The pipeline works for smaller files and not too many, but breaks for my real data set. I've selected large enough machine types and tried setting a maximum number of workers, as well as using autoscaling up to 100 of n1-highmem-16 machines. I've tried streaming and batch mode and disSizeGb values from 250 up to 1200 GB per worker.
The possible solutions I can think of at the moment are:
Uncompress all files on GCS, and so enabling the dynamic work splitting between workers, as it is not possible to leverage GCS's gzip transcoding
Building "many" parallel pipelines in a loop, with each pipeline processsing only a subset of the 90 files.

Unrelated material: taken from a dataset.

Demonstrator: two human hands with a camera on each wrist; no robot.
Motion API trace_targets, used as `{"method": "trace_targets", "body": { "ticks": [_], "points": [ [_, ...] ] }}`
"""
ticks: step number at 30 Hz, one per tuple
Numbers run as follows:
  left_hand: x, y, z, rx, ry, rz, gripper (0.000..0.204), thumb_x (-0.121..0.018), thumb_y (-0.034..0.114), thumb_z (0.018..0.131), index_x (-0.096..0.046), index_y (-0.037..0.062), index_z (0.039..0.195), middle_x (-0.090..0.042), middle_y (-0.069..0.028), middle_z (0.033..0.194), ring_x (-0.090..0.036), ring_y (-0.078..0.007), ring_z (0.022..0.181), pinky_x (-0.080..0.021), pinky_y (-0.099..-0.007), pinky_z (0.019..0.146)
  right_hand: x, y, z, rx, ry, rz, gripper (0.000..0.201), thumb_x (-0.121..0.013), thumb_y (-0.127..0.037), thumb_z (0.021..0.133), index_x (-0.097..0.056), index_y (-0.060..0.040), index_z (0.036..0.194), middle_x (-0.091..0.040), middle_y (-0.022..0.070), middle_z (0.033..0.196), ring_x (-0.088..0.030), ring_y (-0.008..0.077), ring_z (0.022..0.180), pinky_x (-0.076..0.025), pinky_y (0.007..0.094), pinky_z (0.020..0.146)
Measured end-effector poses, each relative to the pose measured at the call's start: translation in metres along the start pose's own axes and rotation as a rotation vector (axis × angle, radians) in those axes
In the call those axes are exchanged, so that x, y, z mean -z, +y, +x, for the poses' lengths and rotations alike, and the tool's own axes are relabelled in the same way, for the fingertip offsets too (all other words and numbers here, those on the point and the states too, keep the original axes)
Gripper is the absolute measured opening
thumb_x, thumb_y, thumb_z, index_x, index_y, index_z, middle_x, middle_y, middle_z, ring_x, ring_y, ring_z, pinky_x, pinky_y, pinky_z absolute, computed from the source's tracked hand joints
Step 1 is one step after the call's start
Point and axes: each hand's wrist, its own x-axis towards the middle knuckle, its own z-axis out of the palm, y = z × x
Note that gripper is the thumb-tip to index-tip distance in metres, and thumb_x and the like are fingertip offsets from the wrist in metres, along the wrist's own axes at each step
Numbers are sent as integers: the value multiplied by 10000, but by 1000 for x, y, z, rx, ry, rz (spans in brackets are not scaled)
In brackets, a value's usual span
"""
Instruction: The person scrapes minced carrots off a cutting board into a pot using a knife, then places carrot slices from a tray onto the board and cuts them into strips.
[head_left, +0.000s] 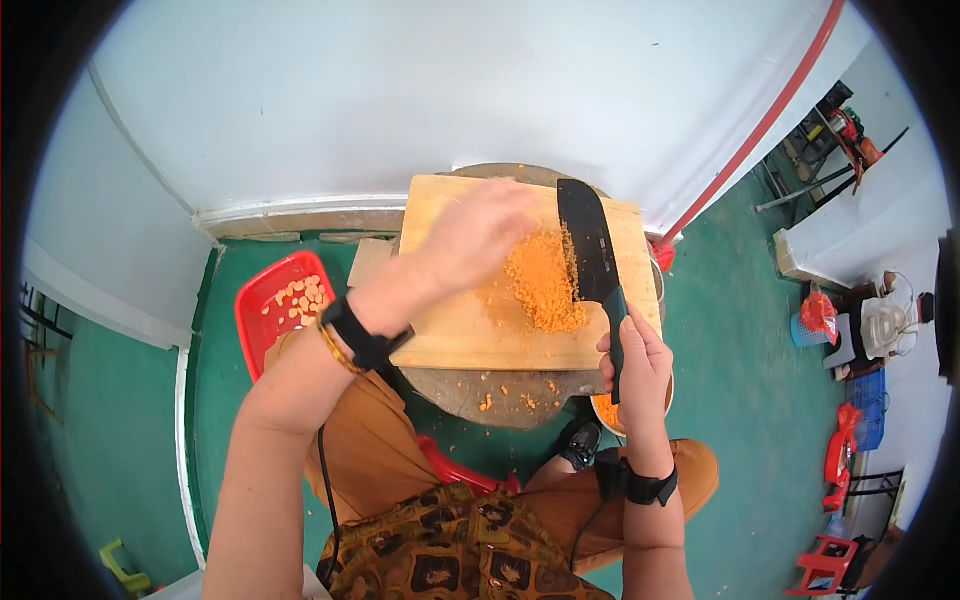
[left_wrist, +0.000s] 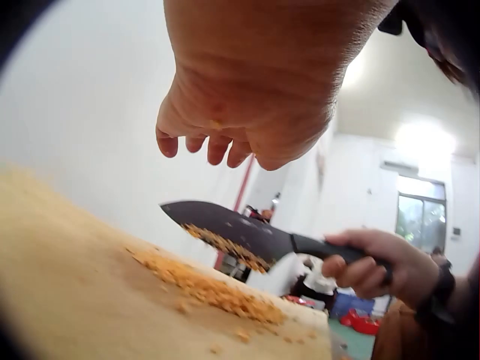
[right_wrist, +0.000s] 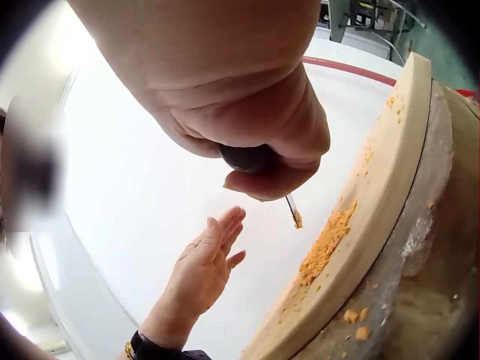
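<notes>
My right hand [head_left: 640, 365] grips the black handle of a kitchen knife with a broad black blade [head_left: 588, 235]. In the left wrist view the blade [left_wrist: 240, 227] is raised over the cutting board [left_wrist: 67, 262], with orange crumbs stuck along its lower side. Beside the blade, a pile of finely chopped orange bits [head_left: 543, 280], carrot-like, lies on the wooden board [head_left: 450, 335]. My left hand [head_left: 475, 235] hovers over the board left of the knife, holding nothing. Its fingers look extended in the right wrist view, where the left hand [right_wrist: 199, 274] shows apart from the knife.
The board lies on a round wooden block [head_left: 450, 395] sprinkled with orange crumbs. A red basin [head_left: 255, 300] with pale orange slices stands on the floor at left. Below the board's right corner is a bowl of orange bits [head_left: 607, 412]. A white wall [head_left: 380, 100] rises behind.
</notes>
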Motion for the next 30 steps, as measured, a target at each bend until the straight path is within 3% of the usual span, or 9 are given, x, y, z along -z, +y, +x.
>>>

Option 2 seems to me like programming "around" a framework, is there another solution?
Addendum:
With Repartition after Reading the gzip JSON files in batch mode with 100 workers max (of type n1-highmem-4), the pipeline runs for about an hour with 12 workers and finishes the Reading as well as the first stage of Repartition. Then it scales up to 100 workers and processes the repartitioned PCollection. After it is done the graph looks like this:
Interestingly, when reaching this stage, first it's processing up to 1.5 million element/s, then the progress goes down to 0. The size of OutputCollection of the GroupByKey step in the picture first goes up and then down from about 300 million to 0 (there are about 1.8 billion elements in total). Like it is discarding something. Also, the ExpandIterable and ParDo(Streaming Write) run-time in the end is 0. The picture shows it slightly before running "backwards".
In the logs of the workers I see some exception thrown while executing request messages that are coming from the com.google.api.client.http.HttpTransport logger, but I can't find more info in Stackdriver.
Without Repartition after Reading the pipeline fails using n1-highmem-2 instances with out of memory errors at exactly the same step (everything after GroupByKey) - using bigger instance types leads to exceptions like
java.util.concurrent.ExecutionException: java.io.IOException:
CANCELLED: Received RST_STREAM with error code 8 dataflow-...-harness-5l3s
talking to frontendpipeline-..-harness-pc98:12346
Thanks to Dan from the Google Cloud Dataflow Team and the example he provided here, I was able to solve the issue. The only changes I made:
Looping over the days in 175 = (25 weeks) large chunks, running one pipeline after the other, to not overwhelm the system. In the loop make sure the last files of the previous iteration are re-processed and the startDate is moved forward at the same speed as the underlying data (175 days). As WriteDisposition.WRITE_TRUNCATE is used, incomplete days at the end of the chunks are overwritten with correct complete data this way.
Using the Repartition/Reshuffle transform mentioned above, after reading the gzipped files, to speed up the process and allow smoother autoscaling
Using DateTime instead of Instant types, as my data is not in UTC
UPDATE (Apache Beam 2.0):
With the release of Apache Beam 2.0 the solution became much easier. Sharding BigQuery output tables is now supported out of the box.
It may be worthwhile trying to allocate more resources to your pipeline by setting --numWorkers with a higher value when you run your pipeline. This is one of the possible solutions discussed in the “Troubleshooting Your Pipeline” online document, at the "Common Errors and Courses of Action" sub-chapter.